I have the latest version of all my software. I am running Windows 10 and Office365.

Can you please investigate and let me know how to proceed?

Thanks

Figure: Good example - This email includes the product name and version, the category of the issue (BUG), a screen capture, and informs the user's system

Functional Bug template

When possible, a great template to follow is the Functional Bug template from the ASP.NET open-source project. Spending time to provide as much detail as possible, by ensuring you have the 3 critical components:

Steps to reproduce
Expected outcome
Actual outcome


To:	Danny
Subject:	SSW TV

Hi Danny

Where is SSW TV on the navigation?

Adam

Figure: Bad example - Lack of details


To:	Danny
Subject:	SSW Website - Can't find SSW TV link

Hi Danny

I've searched the SSW website and can't find a link to SSW TV.

Navigated to ssw.com.au
Scrolling though home page. Nothing.
Checked the menu at the top. Nothing.
About Us? Nope.
Services? Nope.
Products and Support? Nope.
Training? Nope.
User Group? Nope.
Me, thinking... "OK. Now where? Most likely, the SSW company description will list it..." Navigates to About Us... scrolling down... Nothing.
Me, thinking... "OK. Weird. Let's go back." Me, goes back to homepage.
Me, thinking... "Is there a site map?" Scrolls to bottom of page. Clicks sitemap link. Nope.
Me, thinking... "Ctrl+F for TV? Nope."

Expected result

When I navigate to ssw.com.au, I should see at the top of the page clear link to click on "CHECK OUT SSW TV!"

Actual result

Couldn't find a link on the page.

Can you help users to get to SSW TV website from SSW website

Adam

Figure: Good example - We can easily identify more the one way to improve the UX and there's a clear suggestion to action

Make it extra clear with videos

Better than a good textual description of a bug report is a screen recording. This should be followed for a more detailed report. Use Snagit or Camtasia to record your screen.

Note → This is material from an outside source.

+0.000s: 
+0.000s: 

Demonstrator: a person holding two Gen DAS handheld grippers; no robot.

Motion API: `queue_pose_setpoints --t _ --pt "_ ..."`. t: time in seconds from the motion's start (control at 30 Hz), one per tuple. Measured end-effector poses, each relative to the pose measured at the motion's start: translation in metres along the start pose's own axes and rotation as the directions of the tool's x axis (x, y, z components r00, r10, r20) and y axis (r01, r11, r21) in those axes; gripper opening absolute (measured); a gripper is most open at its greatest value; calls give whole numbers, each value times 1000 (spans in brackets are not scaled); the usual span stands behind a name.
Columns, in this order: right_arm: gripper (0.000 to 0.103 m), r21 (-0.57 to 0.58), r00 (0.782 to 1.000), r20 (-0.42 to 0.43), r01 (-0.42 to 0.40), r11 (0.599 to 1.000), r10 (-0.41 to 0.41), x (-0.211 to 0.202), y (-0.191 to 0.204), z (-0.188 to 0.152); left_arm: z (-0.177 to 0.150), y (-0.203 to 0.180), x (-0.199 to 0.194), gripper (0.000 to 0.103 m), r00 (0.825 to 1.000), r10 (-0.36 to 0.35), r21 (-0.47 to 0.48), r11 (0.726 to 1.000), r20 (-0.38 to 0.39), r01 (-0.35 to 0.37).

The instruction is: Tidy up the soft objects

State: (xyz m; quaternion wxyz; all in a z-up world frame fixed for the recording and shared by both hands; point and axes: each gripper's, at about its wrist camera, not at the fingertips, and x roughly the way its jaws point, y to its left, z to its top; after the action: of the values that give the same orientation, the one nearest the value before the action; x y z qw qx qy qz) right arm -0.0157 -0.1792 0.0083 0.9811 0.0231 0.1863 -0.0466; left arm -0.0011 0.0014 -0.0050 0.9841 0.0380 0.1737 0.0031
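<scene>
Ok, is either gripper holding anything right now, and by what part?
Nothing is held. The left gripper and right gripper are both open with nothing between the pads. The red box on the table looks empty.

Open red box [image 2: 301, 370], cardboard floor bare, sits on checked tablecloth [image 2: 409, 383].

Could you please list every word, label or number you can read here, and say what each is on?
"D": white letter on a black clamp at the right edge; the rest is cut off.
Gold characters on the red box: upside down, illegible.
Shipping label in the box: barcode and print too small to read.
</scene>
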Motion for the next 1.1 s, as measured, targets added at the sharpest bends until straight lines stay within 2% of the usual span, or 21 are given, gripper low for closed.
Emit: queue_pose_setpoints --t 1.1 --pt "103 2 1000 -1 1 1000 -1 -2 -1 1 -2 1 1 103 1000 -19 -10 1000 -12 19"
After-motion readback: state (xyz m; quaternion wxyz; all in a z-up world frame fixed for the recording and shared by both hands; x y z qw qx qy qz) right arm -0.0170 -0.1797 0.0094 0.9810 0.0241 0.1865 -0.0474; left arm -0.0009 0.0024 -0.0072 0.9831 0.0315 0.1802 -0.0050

Video: Good example - Recording bug reports in a video can make the issue clearer to see (1 min)

Recording a stepped user flow of actions that walk through through an issue is another excellent way of reporting a problem that is easily understood and reproducible. There are many tools you can use to make recording these steps easy, for example Steps Recorder which is built in to Windows, or Microsoft's Test & Feedback extension for Chrome, Edge and Firefox.

See our rules for setting up and using these tools at Do you use Problem Steps Recorder? and Do you do exploratory testing?

psr3 — Figure: Good example - Using a tool to record steps replicating an issue is a great and simple way to report a problem that's easy for a developer to understand and reproduce

Tip #2: Draft your suggestion with the complaint and what you expect to see

Define all the requirements as per Do your User Stories include Acceptance Criteria?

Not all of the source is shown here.